Geography
- Location: West Kootenay, British Columbia, Canada
- Coordinates: 49°50′30″N 118°08′45″W﻿ / ﻿49.84167°N 118.14583°W
- River: Inonoaklin Creek
- Interactive map of Inonoaklin Valley

= Inonoaklin Valley =

Valley in British Columbia, Canada

Inonoaklin Valley is a valley on the west side of Lower Arrow Lake that lies in the West Kootenay region of southeastern British Columbia.

==Name origin==
Formerly known as Fire Valley, 1890 is the earliest newspaper reference. Although likely relating to a fire that consumed much of the valley prior to European presence, another theory claimed that red granite surrounding the valley prompted the name. In 1888, when John A Coryell headed west from the Cherry Creek area to survey a cattle trail connecting the Okanagan and Columbia River, forest fires in the area turned him back. In response to the negative connotations of wildfires, residents obtained the change to Inonoaklin Valley in 1926. Inonoaklin Creek, which formed the valley, is shown as Inonoaklin River on an 1871 map. A First Nations phrase, the meaning is unclear, but suggestions have been wandering, or winding waters.

An 1827 map shows a First Nations trail connecting to the Okanagan. In 1862, the government dispatched William George Cox to locate such a trail, but the dense forest and tangled undergrowth east of Cherry Creek proved too difficult. During 1864–1866, Charles Frederick Houghton was eventually successful. By this time, the Big Bend Gold Rush was drawing to a close, and interest in a trail waned. In 1889, Coryell had surveyed several routes, choosing Fire Valley eastward to the Killarney landing as preferable. In 1890, a 6 ft wide trail was slashed. At the eastern end in 1892, four bridges were built, and the trail widened to 8 ft. In 1894, widening was to wagon road status, extending 7 mi up the valley. In 1897, near the Arrow Lake end, a branch was built across to Page's Landing, where a wharf was constructed, but later abandoned as Needles developed.

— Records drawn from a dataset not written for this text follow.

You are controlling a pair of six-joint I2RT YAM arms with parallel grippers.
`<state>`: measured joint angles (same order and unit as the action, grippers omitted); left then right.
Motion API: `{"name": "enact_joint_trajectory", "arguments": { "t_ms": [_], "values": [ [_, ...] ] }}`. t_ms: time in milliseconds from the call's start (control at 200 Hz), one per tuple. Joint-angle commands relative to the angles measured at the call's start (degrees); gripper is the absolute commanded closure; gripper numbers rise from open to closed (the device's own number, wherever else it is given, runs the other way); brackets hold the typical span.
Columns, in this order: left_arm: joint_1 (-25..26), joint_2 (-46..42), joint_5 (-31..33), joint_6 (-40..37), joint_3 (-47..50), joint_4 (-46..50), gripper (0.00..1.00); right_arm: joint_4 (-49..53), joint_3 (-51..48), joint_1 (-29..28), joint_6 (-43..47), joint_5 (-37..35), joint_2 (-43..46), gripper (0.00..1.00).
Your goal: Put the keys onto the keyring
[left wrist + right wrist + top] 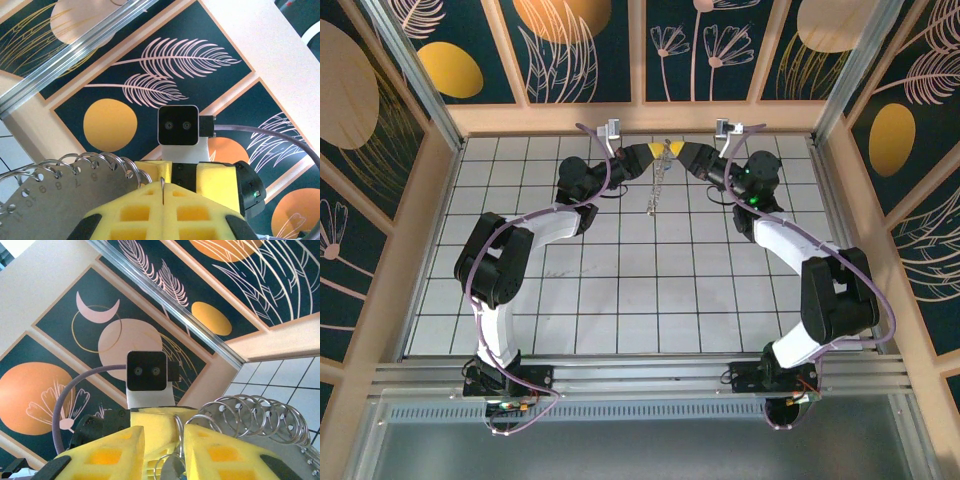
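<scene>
My two grippers meet tip to tip high over the far middle of the table. The left gripper [655,153] is shut on a thin silver ring [162,183], whose edge sticks up from the seam of its yellow pads. This ring belongs to the keyring [658,182], a silvery string of rings on a numbered metal plate [55,197] that hangs down between the arms. My right gripper [164,440] stands open, with one ring [179,432] in the gap against its right finger [225,450]. A grey bit with a speck of blue [172,469] sits low in that gap. I cannot tell whether it is the keys.
The wooden back rail [640,118] runs close behind both grippers, and patterned panels rise above it. White tiled floor [650,290] lies below the hanging rings. The left arm's wrist camera [146,371] faces my right fingers at close range.
</scene>
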<state>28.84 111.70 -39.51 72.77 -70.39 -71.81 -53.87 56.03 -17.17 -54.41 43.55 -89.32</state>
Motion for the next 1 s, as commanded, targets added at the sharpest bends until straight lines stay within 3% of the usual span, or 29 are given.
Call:
{"name": "enact_joint_trajectory", "arguments": {
  "t_ms": [0,996],
  "values": [
    [0.25,-1.24,0.91,0.7,-0.54,-3.71,1.0,-3.0,2.24,-0.76,-0.08,1.29,-0.63,0.73],
    [0.25,-1.54,0.48,0.62,-0.45,-3.87,1.0,-1.22,2.03,-1.1,0.62,0.22,-1.58,0.7]
  ]
}}
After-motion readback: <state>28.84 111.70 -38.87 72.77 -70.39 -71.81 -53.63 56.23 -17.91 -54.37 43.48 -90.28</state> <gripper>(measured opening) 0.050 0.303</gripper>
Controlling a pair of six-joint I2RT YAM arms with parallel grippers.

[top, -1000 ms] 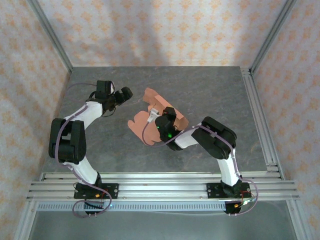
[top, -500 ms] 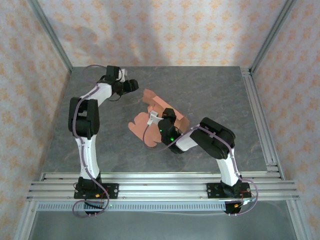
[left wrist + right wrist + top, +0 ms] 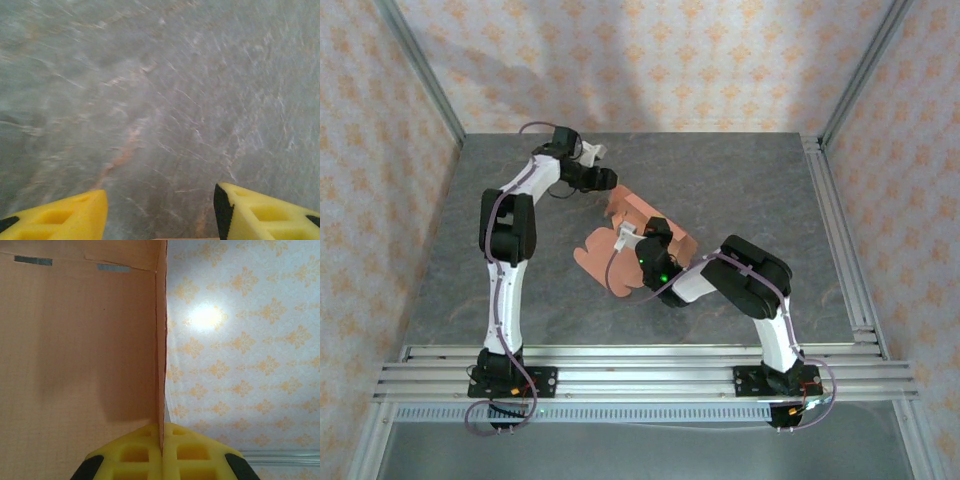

Prior to World War I, highway plans were promoted. Civilian immigrants, classified as enemy aliens, were interned at a camp at the top end of the valley from August 1915. Having limited equipment, the prisoners worked on building the highway. Despite labour disruptions, some progress was made prior to the camp's relocation to Edgewood in fall 1916. During the following years, locals slashed parts of the right-of-way. In 1922, Rawlings and La Brash were awarded the road contract, which was completed in July 1925. However, the August forest fire destroyed the wooden culverts and bridges, delaying the opening until September. During the 1930s, travel to Vernon took five hours on the rudimentary highway. Until the early 1950s, crossing the Monashee Mountains was restricted to summertime. In the early 1960s, the road was paved. When the reservoir for the Keenleyside Dam submerged the complementary lakeshore road in 1968, the highway/Edgewood road junction moved eastward. Travel time to Vernon is now less than two hours.

==Farming & orchards==
In 1891, the first settlers were Richard R. Lowe, William Dure, John Bangs, John Glover, Alexander MacLean, and George W. Jordan, each securing Crown grants for their preemptions.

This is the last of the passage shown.